Последней прошла пожарная охрана, и парад закончился. Военная музыка сменилась новыми песнями, но по-прежнему грохотала на весь Дубль. Зрители начали шумно расходиться. Кто-то во весь голос поздравлял тетушку с праздником по грависвязи, кто-то пытался перекричать музыку, договариваясь о встрече, кто-то подпевал военному маршу. Участники парада, прошедшие первыми, уже поставили на места свою технику, сняли экзоскелеты, и теперь вливались в поток гуляющих ручейком сине-золотых парадных мундиров. На фоне черного неба мелькнула среди далеких звезд яркая красноватая звездочка, замедлила ход, зависла где-то над пассажирским космодромом и начала снижаться. Что за пассажирский рейс в такой день? Впрочем, к праздничному обеду на Дубле эти пассажиры прекрасно успеют.
Кто-то подхватил меня под локоть сзади и остановил. Что такое? Старый человек в гражданском экзоскелете смотрел на меня на меня из-за пленки шлема и улыбался, топорща пышные усы.
– Ну, здравствуй, уникальный пациент, оскольчатый перелом мыщелков! Пойдем-ка прямо сейчас со мной в больницу!
Но это же доктор Григорьев! Тот самый, который работал еще с моим дедом на Регдонде и лечил меня в ночь начала войны! Как он меня узнал? А я-то думал, что старый врач, работавший еще с моим дедом на Регдонде, не запомнил меня! Впрочем, еще дед говорил, что Григорьев – специалист по уникальным случаям, а уникален для него каждый.
– Но зачем мне в больницу, доктор?
– Затем, что потом я тебя не поймаю, а я хочу посмотреть на свою работу.
Больница была рядом – прозрачный купол со стерильно белыми палатами, многорукими медицинскими роботами и бесконечными коридорами. В последний раз я был здесь во время войны. Для кого-то война – это сражения и подвиги, для кого-то – труд и горе, а для меня – синий пузырь с регенератором на сломанном локте, темные больничные коридоры, невесомость и запах канализации.

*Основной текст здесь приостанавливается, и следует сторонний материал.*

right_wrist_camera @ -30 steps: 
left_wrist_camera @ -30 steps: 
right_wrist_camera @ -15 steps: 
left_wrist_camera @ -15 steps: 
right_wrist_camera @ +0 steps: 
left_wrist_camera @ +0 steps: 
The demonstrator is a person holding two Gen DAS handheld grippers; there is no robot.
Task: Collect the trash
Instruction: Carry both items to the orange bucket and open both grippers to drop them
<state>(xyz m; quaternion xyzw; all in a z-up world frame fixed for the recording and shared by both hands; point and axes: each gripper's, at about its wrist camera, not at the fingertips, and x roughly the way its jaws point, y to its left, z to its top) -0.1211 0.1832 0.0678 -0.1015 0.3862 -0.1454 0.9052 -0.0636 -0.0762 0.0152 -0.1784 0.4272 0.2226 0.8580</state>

Неужели это было здесь – в коридоре с белыми блестящими стенами? Горький дым горящего пластика – где-то загорелись световоды, истерический крик кого-то из лежачих больных в хирургии, холодные ручки передвижного морфоместа, на котором стонал и хрипел старик-сердечник. А потом – жгучая боль в сломанном локте, зеленые вспышки аварийного освещения, золотистая пелена беспамятства перед глазами – это тоже было здесь? И это здесь плавало облаком в невесомости и темноте содержимое отказавшего канализационного пресса, а я разгребал ее и пытался наглухо закрыть герметическую дверь шлюза перед уцелевшим концом коридора.
В этом конце была дверь в операционную и процедурную. Закрыв дверь перед облаком грязи, можно было снять шлем и дышать, хотя в воздухе все равно оставался неистребимый запах канализации, принесенный больными на экзоскелетах. Снять их доктор Григорьев разрешал только во внутреннем шлюзе, перед самой операцией. А после нее я вместе с другими ходячими больными сидел на полу в гнусно пахнущем коридоре напротив операционной и смотрел мутные миражи с техническими записями, которые нелегально скачал на чей-то мощный микрокомп из военного локатора. Как их удалось скачать в ту ночь, я и сам не понял, но и ходячие больные, и врачи то и дело выскакивали в коридор узнавать новости, а новости с каждой минутой становились все страшнее. Катеров гарнизона Дубля становилось все меньше, перехватчики «Лондона» гибли один за другим, а каутильский флот как будто не убывал, и на смену сбитым катерам приходили все новые и новые.